=== Begin Enclosure ===

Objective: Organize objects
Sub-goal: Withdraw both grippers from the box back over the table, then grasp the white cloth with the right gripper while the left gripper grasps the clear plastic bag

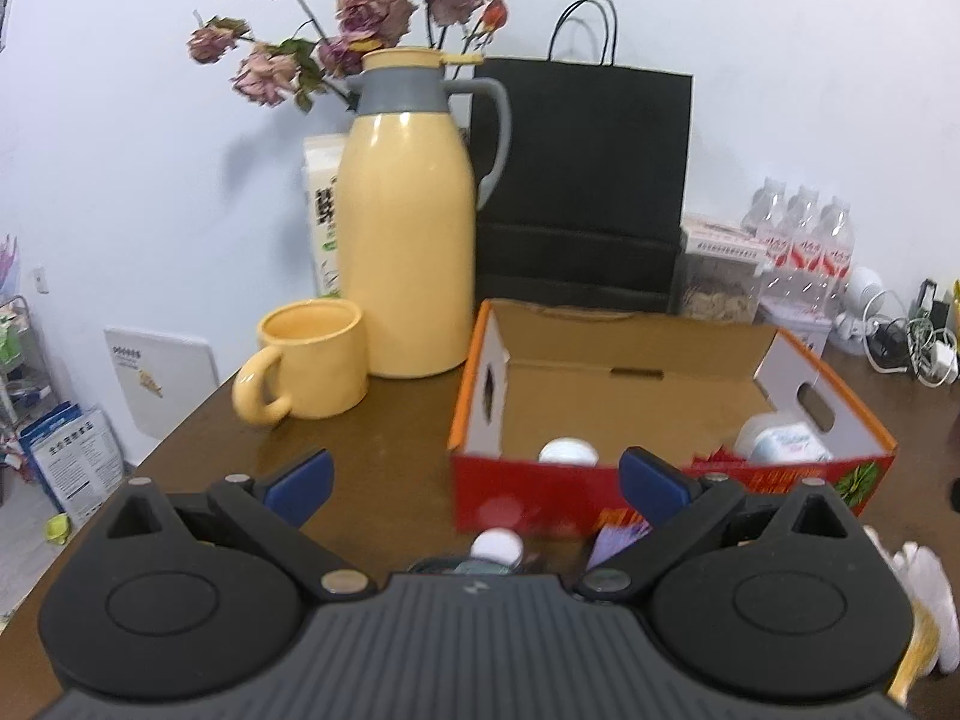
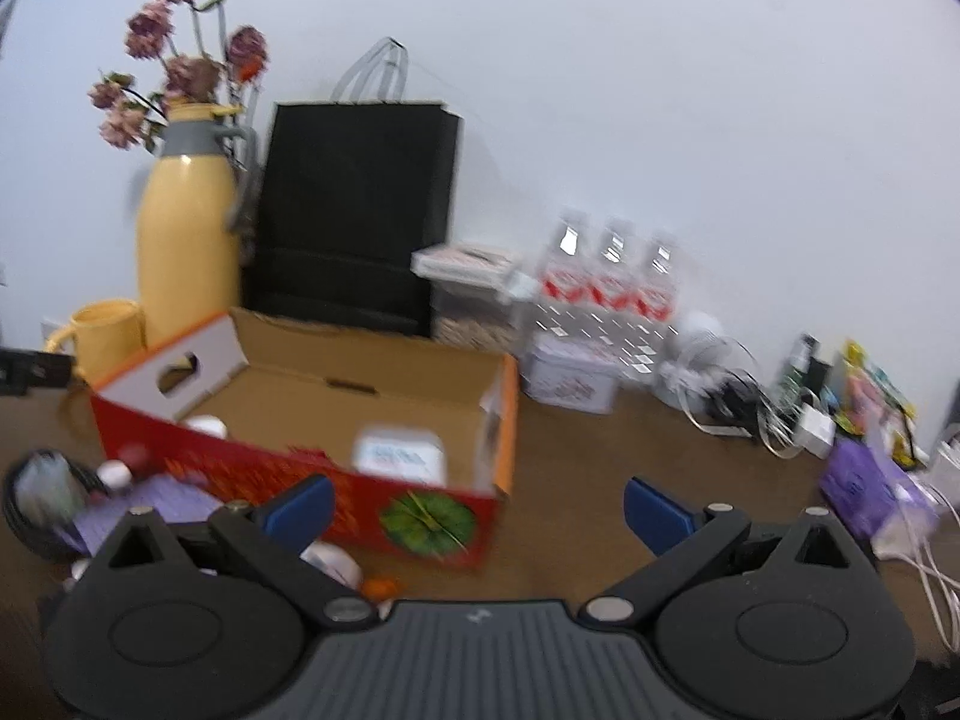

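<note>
Two grippers, left (image 1: 477, 483) and right (image 2: 479, 507), both spread, empty; small white bottle (image 1: 497, 546) before the box (image 1: 540, 498): light, rigid, probably slippery; grasp its body.

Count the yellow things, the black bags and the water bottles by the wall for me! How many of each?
Yellow things: 2, the jug and the mug
Black bags: 1
Water bottles: 3
Total: 6
</note>
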`<state>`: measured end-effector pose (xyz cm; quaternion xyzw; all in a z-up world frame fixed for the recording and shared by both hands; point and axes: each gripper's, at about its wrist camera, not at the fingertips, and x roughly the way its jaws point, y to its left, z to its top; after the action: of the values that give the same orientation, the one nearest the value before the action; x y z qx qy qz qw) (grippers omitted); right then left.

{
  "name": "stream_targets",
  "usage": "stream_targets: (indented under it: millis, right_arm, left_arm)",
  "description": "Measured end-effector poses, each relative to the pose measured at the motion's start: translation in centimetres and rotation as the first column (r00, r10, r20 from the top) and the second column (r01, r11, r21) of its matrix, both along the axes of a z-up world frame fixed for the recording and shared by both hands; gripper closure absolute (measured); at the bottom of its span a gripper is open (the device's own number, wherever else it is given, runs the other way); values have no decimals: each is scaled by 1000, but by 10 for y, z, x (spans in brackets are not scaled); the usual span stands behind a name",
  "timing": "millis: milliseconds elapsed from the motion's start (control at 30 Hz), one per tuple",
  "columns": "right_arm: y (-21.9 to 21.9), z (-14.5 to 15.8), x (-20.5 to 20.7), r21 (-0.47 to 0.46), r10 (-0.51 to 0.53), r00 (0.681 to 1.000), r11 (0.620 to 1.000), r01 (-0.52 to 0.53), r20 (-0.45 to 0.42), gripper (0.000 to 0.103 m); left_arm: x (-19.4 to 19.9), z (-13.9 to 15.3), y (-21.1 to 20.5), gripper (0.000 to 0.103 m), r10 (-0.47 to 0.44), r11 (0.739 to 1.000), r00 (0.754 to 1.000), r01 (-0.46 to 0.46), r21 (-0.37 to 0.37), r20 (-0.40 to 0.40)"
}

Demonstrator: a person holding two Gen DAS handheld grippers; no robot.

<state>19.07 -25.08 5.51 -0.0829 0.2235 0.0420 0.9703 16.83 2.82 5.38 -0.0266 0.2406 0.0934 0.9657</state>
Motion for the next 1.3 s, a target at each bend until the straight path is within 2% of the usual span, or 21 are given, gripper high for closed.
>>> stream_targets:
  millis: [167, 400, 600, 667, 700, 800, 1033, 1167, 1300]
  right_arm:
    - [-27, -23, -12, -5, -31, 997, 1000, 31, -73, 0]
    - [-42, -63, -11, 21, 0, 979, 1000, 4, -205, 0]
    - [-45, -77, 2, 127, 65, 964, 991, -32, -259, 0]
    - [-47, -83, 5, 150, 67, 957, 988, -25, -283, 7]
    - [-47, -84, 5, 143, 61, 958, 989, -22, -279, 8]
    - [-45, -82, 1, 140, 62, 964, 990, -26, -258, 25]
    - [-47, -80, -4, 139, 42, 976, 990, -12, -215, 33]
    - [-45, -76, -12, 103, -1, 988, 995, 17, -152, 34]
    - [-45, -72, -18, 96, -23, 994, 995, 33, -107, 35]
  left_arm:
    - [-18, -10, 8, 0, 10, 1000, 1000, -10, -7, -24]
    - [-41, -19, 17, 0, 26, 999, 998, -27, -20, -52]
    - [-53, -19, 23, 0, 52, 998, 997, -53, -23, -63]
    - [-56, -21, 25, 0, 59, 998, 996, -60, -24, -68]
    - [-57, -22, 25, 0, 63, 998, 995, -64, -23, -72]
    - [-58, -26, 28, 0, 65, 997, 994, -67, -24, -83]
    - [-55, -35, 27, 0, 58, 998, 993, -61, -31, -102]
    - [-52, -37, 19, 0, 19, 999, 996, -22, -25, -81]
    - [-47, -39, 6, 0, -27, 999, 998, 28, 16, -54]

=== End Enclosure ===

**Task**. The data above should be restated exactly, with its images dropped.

**Task result**.
Objective: Organize objects
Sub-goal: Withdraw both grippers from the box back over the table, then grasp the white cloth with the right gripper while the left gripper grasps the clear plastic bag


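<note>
Two grippers, left (image 1: 477, 483) and right (image 2: 479, 507), both spread, empty; small white bottle (image 1: 497, 546) before the box (image 1: 540, 498): light, rigid, probably slippery; grasp its body.

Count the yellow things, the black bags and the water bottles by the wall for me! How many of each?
Yellow things: 2, the jug and the mug
Black bags: 1
Water bottles: 3
Total: 6
</note>
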`<state>`: measured end-effector pose (xyz cm; quaternion xyzw; all in a z-up world frame fixed for the recording and shared by both hands; point and axes: each gripper's, at about its wrist camera, not at the fingertips, and x roughly the way its jaws point, y to its left, z to its top; after the action: of the values that give the same orientation, the one nearest the value before the action; x y z qx qy qz qw) (grippers omitted); right then left.

{
  "name": "stream_targets",
  "usage": "stream_targets: (indented under it: millis, right_arm, left_arm)",
  "description": "Measured end-effector poses, each relative to the pose measured at the motion's start: translation in centimetres and rotation as the first column (r00, r10, r20 from the top) and the second column (r01, r11, r21) of its matrix, both along the axes of a z-up world frame fixed for the recording and shared by both hands; gripper closure absolute (measured); at the bottom of its span a gripper is open (the device's own number, wherever else it is given, runs the other way); values have no decimals: each is scaled by 1000, but by 10 for y, z, x (spans in brackets are not scaled); the usual span stands behind a name",
  "timing": "millis: milliseconds elapsed from the motion's start (control at 30 Hz), one per tuple",
  "columns": "right_arm: y (-21.9 to 21.9), z (-14.5 to 15.8), x (-20.5 to 20.7), r21 (-0.47 to 0.46), r10 (-0.51 to 0.53), r00 (0.681 to 1.000), r11 (0.620 to 1.000), r01 (-0.52 to 0.53), r20 (-0.45 to 0.42), gripper (0.000 to 0.103 m); left_arm: x (-19.4 to 19.9), z (-13.9 to 15.3), y (-21.1 to 20.5), gripper (0.000 to 0.103 m), r10 (-0.47 to 0.44), r11 (0.739 to 1.000), r00 (0.754 to 1.000), r01 (-0.46 to 0.46), r21 (-0.37 to 0.37), r20 (-0.40 to 0.40)"
}

Demonstrator: a person holding two Gen DAS handheld grippers; no robot.

<state>19.07 -25.08 5.51 -0.0829 0.2235 0.0420 0.9703 16.83 2.82 5.38 -0.0266 0.2406 0.0934 0.9657</state>
Motion for the next 1.3 s, a target at each bend until the straight path is within 2% of the usual span, or 21 are given, gripper high for closed.
>>> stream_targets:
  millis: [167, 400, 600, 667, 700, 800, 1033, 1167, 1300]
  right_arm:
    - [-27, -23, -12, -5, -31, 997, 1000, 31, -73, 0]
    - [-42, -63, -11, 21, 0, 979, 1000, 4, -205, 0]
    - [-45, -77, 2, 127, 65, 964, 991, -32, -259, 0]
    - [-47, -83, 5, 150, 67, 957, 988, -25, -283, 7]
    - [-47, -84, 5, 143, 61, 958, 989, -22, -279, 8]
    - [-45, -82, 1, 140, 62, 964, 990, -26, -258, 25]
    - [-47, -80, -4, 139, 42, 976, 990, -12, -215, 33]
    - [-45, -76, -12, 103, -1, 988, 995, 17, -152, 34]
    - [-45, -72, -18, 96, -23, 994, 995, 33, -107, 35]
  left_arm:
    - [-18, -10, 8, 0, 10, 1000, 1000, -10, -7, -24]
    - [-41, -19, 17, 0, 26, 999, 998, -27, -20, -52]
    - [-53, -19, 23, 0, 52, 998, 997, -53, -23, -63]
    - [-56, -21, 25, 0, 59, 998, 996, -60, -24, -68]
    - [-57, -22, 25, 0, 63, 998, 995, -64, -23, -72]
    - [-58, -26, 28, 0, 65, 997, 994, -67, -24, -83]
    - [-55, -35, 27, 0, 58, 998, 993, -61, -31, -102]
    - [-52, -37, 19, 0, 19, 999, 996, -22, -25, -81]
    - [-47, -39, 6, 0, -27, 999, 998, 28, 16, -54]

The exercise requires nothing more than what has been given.